Tax free bonds Vs Tax saving bonds | Fusion - WeRIndia

Tax free bonds Vs Tax saving bonds

Tax free bonds Vs Tax saving bonds

There are tax-free bonds and tax saving bonds. Often, investors may get confused between both and feel it is difficult to choose.

Here are the differences between tax-free bonds and tax saving bonds:

Tax-free bonds:

  • Tax-free bonds are issued by a government enterprise to raise funds for a specific purpose. They are a low-risk investment as they offer a fixed interest to the investors.
  • The main attractive feature is the tax exemption on the investment made as per Section 10 of the Income Tax Act, 1961.
  • These bonds offer a higher interest rate of interest than tax saving bonds. One can invest up to ₹5 lakhs in tax-free bonds.
  • The lock-in period for these bonds is long-term. It is generally 10 years or more.
  • Any investor can buy or sell these bonds on stock exchanges.
  • The interest earned on tax-free bonds is not taxable. However, any capital gains arising from selling these bonds in the secondary market are taxable.
  • As these bonds are low-risk investments, they are ideal for senior citizens who look for fixed income.
  • Investors who fall in the highest tax bracket can also invest in these bonds. Individuals who have a high net worth, HUF members, trusts and qualified investors choose to invest in these bonds.

Tax saving bonds:

  • Tax saving bonds, on the other hand, provide tax benefits to investors as per Section 80 CCF of the Income Tax Act.
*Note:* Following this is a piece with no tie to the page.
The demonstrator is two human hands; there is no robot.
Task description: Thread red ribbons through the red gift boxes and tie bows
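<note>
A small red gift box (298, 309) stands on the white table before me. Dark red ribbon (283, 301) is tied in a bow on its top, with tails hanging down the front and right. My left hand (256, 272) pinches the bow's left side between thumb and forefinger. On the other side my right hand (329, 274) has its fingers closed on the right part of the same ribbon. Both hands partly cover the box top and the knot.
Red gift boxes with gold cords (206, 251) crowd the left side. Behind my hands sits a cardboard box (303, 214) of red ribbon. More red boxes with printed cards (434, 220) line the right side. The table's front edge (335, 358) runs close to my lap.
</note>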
The maximum deduction permitted is ₹20,000 per year.
  • Only the initial investment in these bonds is tax-exempt.
  • The lock-in period is 5 years or more for these bonds.
  • The interest earned on tax saving bonds is taxable.
  • These bonds are ideal for individuals who look for long-term returns. These are not suitable for those who want immediate returns.
  • Compared to tax-free bonds, tax saving bonds offer a lower interest rate.
  • These bonds have a buy-back clause. Investors can withdraw their funds after a specific period like five years or more.